Exercise prompt
This exercise asks for a copy of each line in the records below with the word "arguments" in it.

:: Source records ::

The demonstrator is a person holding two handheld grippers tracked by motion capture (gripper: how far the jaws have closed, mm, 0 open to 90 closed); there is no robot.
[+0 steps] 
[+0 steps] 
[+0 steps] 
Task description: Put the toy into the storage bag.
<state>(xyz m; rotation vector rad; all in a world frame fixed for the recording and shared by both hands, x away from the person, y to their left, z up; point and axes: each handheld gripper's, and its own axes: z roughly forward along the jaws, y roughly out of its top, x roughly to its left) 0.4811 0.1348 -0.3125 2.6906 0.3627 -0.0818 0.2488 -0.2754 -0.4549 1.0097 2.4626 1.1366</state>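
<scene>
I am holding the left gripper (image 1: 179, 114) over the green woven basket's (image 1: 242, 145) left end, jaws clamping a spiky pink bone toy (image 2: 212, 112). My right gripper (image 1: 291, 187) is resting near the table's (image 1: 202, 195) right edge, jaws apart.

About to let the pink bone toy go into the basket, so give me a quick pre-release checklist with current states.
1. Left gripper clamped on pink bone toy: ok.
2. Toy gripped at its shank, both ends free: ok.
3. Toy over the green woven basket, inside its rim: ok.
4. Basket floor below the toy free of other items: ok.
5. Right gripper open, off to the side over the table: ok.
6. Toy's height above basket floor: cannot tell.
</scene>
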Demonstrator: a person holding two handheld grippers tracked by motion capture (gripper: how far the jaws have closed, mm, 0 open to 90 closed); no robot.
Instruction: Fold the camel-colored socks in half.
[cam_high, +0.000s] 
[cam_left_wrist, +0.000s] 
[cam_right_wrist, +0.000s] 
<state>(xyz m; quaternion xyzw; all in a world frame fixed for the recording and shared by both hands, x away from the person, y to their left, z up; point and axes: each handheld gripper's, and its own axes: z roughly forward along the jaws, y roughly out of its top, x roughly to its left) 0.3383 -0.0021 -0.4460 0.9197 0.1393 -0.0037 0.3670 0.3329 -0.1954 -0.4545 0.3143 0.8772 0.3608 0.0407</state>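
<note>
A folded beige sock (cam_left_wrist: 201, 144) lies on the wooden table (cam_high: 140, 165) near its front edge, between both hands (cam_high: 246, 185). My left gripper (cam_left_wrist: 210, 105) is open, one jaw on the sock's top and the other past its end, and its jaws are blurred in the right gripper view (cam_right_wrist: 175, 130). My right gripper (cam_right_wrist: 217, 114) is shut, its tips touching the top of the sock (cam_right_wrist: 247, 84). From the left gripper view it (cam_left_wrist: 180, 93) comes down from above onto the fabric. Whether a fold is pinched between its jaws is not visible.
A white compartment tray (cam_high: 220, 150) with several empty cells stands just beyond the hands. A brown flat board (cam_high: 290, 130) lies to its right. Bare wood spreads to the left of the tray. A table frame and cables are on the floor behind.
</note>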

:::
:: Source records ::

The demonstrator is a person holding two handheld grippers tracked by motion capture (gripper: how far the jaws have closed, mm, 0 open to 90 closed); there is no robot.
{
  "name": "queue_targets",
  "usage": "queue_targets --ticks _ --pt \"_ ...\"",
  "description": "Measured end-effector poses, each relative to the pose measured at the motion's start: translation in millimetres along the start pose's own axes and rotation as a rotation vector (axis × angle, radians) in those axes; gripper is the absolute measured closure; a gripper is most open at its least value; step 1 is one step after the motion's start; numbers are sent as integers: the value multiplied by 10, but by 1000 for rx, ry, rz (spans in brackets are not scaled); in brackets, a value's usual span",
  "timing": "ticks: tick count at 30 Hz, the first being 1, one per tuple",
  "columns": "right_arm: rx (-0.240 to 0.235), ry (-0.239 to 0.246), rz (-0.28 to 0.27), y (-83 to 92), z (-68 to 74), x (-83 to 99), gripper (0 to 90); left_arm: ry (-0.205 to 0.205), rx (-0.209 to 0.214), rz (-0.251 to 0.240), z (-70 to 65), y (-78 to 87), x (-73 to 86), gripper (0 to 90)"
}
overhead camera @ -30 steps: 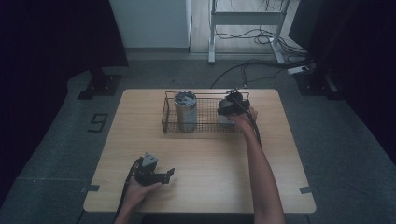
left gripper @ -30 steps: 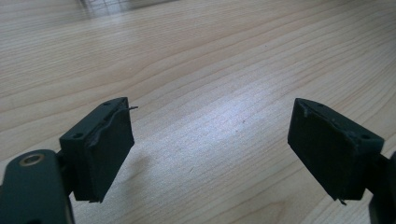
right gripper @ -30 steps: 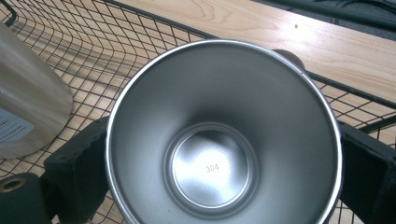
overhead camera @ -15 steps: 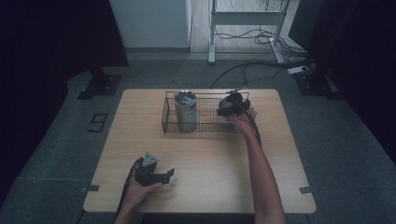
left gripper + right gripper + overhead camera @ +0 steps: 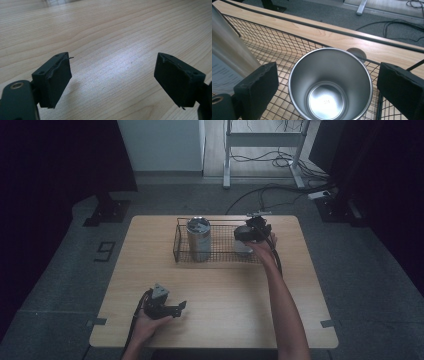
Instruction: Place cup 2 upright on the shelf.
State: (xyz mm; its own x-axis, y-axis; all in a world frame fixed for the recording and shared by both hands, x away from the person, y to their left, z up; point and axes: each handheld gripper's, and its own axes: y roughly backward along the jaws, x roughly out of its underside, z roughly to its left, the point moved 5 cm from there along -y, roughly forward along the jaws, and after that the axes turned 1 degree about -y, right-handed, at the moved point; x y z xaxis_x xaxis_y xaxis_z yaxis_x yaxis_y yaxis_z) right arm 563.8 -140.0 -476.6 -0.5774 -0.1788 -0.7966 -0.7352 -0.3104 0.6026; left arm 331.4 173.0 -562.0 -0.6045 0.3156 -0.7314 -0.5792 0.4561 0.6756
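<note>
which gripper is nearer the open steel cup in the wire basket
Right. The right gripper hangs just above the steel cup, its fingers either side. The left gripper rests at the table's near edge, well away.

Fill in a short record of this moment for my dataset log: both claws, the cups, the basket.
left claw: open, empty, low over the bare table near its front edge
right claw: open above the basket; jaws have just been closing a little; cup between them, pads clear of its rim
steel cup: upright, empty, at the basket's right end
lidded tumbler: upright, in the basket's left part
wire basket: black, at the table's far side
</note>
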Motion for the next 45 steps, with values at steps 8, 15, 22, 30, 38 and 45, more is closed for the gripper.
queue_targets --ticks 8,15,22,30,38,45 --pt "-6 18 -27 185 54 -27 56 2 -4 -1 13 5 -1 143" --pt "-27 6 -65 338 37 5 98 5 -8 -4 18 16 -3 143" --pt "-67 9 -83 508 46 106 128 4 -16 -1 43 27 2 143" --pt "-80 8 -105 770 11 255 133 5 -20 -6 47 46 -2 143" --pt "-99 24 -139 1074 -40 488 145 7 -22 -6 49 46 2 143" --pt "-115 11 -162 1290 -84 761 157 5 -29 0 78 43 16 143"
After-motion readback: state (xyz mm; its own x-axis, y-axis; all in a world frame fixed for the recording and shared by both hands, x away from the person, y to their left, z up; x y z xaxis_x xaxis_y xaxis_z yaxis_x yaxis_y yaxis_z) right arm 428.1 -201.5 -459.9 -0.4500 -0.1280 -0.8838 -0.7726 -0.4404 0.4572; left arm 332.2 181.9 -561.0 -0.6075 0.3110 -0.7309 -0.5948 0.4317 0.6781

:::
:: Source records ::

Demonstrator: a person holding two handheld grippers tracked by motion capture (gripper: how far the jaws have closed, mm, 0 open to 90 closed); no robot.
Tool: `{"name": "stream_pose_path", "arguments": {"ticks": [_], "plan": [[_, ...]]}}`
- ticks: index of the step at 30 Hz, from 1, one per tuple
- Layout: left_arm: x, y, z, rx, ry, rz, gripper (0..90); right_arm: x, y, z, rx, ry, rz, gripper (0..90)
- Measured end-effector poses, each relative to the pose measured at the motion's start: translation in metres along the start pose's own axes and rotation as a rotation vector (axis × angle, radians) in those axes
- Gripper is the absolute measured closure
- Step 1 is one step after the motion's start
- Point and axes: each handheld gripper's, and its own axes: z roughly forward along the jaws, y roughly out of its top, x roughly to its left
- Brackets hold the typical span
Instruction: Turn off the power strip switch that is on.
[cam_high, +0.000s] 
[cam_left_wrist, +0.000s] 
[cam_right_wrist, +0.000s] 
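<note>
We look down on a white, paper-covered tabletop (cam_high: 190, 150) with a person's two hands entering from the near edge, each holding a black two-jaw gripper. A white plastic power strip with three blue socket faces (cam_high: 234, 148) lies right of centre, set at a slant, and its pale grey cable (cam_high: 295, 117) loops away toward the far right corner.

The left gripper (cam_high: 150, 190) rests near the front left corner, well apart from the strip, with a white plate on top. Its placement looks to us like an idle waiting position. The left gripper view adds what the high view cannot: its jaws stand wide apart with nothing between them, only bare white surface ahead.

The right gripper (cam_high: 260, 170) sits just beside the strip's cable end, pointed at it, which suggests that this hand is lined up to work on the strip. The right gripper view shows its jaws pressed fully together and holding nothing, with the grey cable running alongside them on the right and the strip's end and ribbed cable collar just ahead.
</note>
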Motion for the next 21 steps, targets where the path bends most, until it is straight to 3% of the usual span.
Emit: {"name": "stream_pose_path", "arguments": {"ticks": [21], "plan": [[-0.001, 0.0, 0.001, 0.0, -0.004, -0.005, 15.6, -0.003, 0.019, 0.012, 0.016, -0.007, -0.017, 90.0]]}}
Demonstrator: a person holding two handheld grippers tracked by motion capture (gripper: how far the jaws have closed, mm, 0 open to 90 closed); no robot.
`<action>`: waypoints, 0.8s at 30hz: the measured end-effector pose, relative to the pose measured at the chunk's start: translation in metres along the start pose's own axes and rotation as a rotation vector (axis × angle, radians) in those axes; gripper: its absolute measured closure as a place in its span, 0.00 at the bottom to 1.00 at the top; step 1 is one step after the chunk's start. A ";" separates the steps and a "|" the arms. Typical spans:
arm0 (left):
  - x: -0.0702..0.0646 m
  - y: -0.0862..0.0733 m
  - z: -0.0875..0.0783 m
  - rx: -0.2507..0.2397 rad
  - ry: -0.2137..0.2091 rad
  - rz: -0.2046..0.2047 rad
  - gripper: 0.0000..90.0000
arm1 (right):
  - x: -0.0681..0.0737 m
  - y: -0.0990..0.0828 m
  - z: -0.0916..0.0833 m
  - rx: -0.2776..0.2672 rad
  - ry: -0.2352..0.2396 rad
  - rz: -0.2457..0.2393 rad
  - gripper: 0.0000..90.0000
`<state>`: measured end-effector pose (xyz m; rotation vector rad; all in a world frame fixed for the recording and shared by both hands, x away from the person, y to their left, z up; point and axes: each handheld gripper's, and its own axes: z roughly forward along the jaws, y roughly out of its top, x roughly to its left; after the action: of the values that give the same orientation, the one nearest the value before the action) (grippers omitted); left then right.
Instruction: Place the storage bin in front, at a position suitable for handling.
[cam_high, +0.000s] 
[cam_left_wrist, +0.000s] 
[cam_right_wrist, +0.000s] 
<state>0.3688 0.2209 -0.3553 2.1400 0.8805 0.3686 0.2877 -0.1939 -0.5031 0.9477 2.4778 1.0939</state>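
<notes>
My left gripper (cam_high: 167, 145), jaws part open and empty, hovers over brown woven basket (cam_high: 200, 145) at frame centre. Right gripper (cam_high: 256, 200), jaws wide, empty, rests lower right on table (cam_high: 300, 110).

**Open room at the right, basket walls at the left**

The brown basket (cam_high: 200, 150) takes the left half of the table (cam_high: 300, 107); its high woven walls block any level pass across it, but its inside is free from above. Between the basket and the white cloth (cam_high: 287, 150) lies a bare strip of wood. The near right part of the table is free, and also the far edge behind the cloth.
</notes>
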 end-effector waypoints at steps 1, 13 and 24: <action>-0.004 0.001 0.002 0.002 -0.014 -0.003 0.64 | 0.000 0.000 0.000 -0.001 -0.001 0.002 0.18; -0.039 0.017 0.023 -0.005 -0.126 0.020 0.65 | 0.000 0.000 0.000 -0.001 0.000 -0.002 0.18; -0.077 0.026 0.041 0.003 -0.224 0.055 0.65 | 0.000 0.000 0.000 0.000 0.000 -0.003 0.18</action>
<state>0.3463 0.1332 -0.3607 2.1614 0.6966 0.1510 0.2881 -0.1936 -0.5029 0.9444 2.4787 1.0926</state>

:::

Response to the exercise
Tool: `{"name": "stream_pose_path", "arguments": {"ticks": [_], "plan": [[_, ...]]}}`
Emit: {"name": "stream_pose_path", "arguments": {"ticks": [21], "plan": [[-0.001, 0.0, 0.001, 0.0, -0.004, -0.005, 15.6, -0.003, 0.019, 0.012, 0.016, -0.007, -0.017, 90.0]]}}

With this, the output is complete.